Given that number crunching is a big part of the team’s work, Acevedo-Garcia says a major selling point for the move to BU was its Faculty of Computing & Data Sciences. She will be a faculty fellow there and collaborate with CDS researchers, as well as experts from other parts of BU, such as the School of Public Health.

According to Azer Bestavros, associate provost for CDS, Acevedo-Garcia’s work “exemplifies what we mean by civic data science. By using data-driven platforms and tool kits, like those developed under the Child Opportunity Index project, communities and policymakers alike are empowered to efficiently allocate resources and develop opportunities for all learners to thrive.”

The CDS Faculty Fellows Program is a way to connect with non-CDS faculty members “who pursue novel computational and data-driven research with strong potential for long-term impact,” Bestavros says.

“One thing we bring to the table is a connection to people actually using the data,” says diversitydatakids.org research director Clemens Noelke, now an SSW research associate professor. “It’s a lot of work, sometimes, to get organizations to a point where they can leverage the data correctly. But we’ve had that experience over time and built some solutions that we can then offer to multiple organizations, to make all of this more efficient for real-world impact.”

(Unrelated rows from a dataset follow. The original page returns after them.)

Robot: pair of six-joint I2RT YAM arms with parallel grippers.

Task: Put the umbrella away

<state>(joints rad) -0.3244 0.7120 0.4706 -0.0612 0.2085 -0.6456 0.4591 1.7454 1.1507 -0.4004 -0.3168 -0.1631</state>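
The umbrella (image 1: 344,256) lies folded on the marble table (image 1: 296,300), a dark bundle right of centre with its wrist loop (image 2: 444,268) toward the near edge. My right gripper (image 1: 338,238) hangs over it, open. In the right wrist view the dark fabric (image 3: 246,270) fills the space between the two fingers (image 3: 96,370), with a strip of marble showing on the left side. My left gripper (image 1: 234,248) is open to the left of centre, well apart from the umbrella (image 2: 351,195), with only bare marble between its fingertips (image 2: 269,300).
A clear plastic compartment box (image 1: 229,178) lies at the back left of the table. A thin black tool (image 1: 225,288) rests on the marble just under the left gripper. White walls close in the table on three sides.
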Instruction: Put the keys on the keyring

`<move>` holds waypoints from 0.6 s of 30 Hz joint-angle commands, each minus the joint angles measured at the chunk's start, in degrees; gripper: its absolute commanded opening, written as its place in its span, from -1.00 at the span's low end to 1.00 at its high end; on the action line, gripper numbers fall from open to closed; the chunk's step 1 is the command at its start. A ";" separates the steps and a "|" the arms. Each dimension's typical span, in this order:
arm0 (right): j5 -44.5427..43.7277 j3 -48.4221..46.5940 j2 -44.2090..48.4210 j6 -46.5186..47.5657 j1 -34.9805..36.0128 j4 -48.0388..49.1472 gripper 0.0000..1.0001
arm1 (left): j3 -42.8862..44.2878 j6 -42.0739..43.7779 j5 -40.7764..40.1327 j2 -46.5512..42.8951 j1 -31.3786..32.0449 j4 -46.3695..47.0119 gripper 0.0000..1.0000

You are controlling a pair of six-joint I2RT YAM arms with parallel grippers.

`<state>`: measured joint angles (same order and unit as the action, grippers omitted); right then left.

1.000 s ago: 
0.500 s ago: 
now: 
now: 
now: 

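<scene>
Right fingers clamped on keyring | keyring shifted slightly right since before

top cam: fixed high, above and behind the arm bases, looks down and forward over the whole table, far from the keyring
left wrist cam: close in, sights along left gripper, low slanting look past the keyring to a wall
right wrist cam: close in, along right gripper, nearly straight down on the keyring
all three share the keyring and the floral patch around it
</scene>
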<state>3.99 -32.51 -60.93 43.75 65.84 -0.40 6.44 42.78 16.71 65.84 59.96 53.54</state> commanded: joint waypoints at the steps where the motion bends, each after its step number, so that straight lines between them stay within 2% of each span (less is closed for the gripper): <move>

Another important area for the institute is policy analysis, examining such things as equitable access to childcare subsidies or the family and medical leave rules in a state or region. “I focus on evaluating policies using an equity perspective,” says the institute’s associate director, Pamela Joshi, now an SSW research professor. That means “systematically analyzing whether policies that are designed to help children are actually doing that and doing it for children who have been the most underserved or may not have as much access to resources.”

Researchers Clemens Noelke (left) and Pamela Joshi (right) are among those who have moved to BU with Acevedo-Garcia.

“We look closely at questions of equity, like the very high poverty rates for Hispanic children, which largely stem from very high poverty rates for children in immigrant families,” says Acevedo-Garcia, who’s a member of the congressionally mandated National Academies of Sciences, Engineering, and Medicine Committee on Federal Policy Impacts on Child Poverty. “And those are not an accident—those are the result of very explicit exclusions in social policy that prevent kids, even kids who are US citizens, from receiving some benefits from the government if their parents are immigrants.”

The move to BU had been in the works for many months, with the conversations arising from an ongoing collaboration between Joshi and Yoonsook Ha, an SSW associate professor, through their Massachusetts Child Care Research Partnership.

“Frankly, especially right now, the importance of [Acevedo-Garcia’s] work to really advocate for children’s health and opportunity seems essential,” Jones says.

Given the rhetoric on the national stage, and the movement against ideas like “equity” from the White House down, is this a risky time for this initiative at BU?

“We are starting during a very difficult time. It’s a general trend,” Acevedo-Garcia says. “I am happy that, if we are going to live through these times as a country, as a society, that I am where I am. It’s a community that has been cohesive and supportive, trying to move forward in the best possible way.”

“This is something that social work will always be about,” Jones says. “It will always be about having access for children and their families to have healthy opportunities.”